YOUR ASSIGNMENT = For every line in the records below that contains the word "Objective", add one to a count, and report only that count.

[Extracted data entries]

··········

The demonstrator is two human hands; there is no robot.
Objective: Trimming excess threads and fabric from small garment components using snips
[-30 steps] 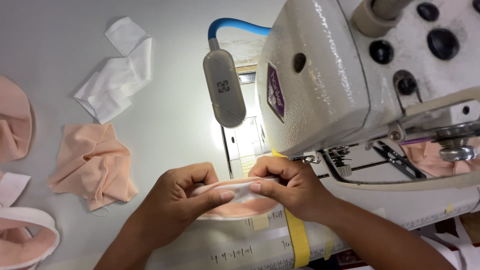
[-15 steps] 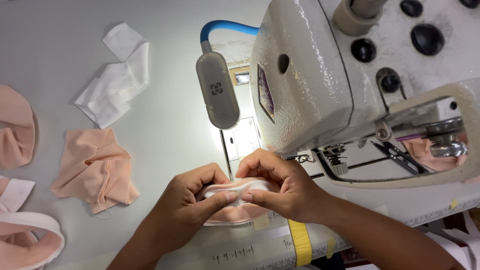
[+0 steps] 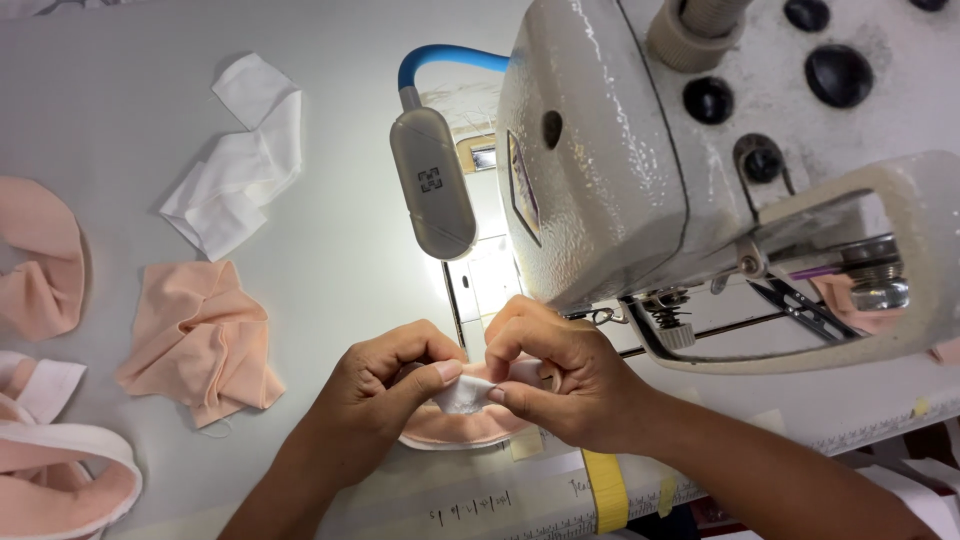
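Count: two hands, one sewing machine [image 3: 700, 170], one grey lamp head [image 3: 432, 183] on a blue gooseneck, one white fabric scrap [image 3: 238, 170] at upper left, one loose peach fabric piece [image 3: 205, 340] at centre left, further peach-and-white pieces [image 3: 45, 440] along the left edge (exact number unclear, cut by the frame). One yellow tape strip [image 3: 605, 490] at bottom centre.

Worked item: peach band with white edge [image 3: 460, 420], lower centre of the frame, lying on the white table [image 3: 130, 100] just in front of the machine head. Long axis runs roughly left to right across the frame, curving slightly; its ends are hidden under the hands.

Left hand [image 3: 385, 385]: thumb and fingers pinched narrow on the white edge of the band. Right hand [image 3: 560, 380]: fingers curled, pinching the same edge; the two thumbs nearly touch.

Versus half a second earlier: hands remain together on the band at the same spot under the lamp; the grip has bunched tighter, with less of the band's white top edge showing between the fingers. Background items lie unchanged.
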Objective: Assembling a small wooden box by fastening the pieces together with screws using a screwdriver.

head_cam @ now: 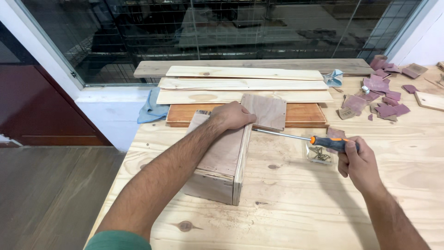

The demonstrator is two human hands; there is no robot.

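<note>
Orange-and-black handled screwdriver [323, 140], pale brown plywood box [222, 157], purple-maroon sandpaper scraps [386, 104], light blue cloth [151, 109].
</note>
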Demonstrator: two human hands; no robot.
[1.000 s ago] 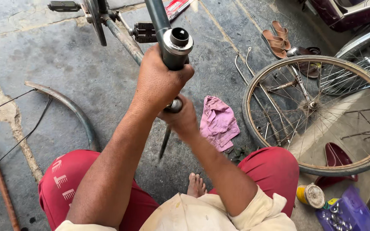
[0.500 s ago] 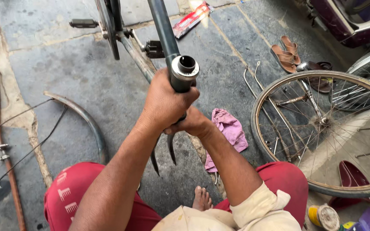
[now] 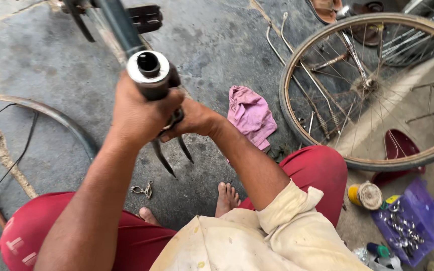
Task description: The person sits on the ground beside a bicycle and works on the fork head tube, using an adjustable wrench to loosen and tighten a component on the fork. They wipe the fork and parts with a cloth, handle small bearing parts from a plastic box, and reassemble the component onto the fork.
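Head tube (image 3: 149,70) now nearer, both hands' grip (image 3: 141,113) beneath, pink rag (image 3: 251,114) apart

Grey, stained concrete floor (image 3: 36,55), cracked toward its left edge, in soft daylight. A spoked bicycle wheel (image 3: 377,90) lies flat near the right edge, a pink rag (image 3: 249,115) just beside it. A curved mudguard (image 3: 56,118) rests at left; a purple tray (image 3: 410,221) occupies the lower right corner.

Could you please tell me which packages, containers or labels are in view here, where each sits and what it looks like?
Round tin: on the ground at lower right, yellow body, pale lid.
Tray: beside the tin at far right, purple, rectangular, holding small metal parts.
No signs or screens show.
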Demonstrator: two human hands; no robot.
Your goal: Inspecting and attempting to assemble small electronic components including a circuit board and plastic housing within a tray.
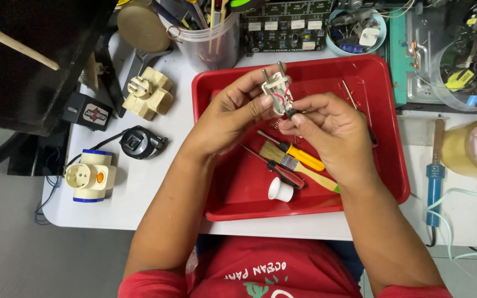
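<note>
Left hand (233,113) pinches opened white plug half (277,91) by its sides, pins up. Right hand (327,129) fingertips closed on dark cable end, touching plug's lower edge. Plug looks light, rigid; thin red wires probably fragile, so grip by shell. Below grip: screwdrivers (293,157), brush, white cap in red tray (382,110).

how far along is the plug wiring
Done: the plug is opened, its red wires bared, and a white cover piece lies in the red tray. In hand: the left hand holds the plug, pins up, while the right hand pinches the cable end at its base. Left: it is not closed; the screwdrivers lie unused in the tray.
</note>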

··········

REPLY TO THE TASK = 2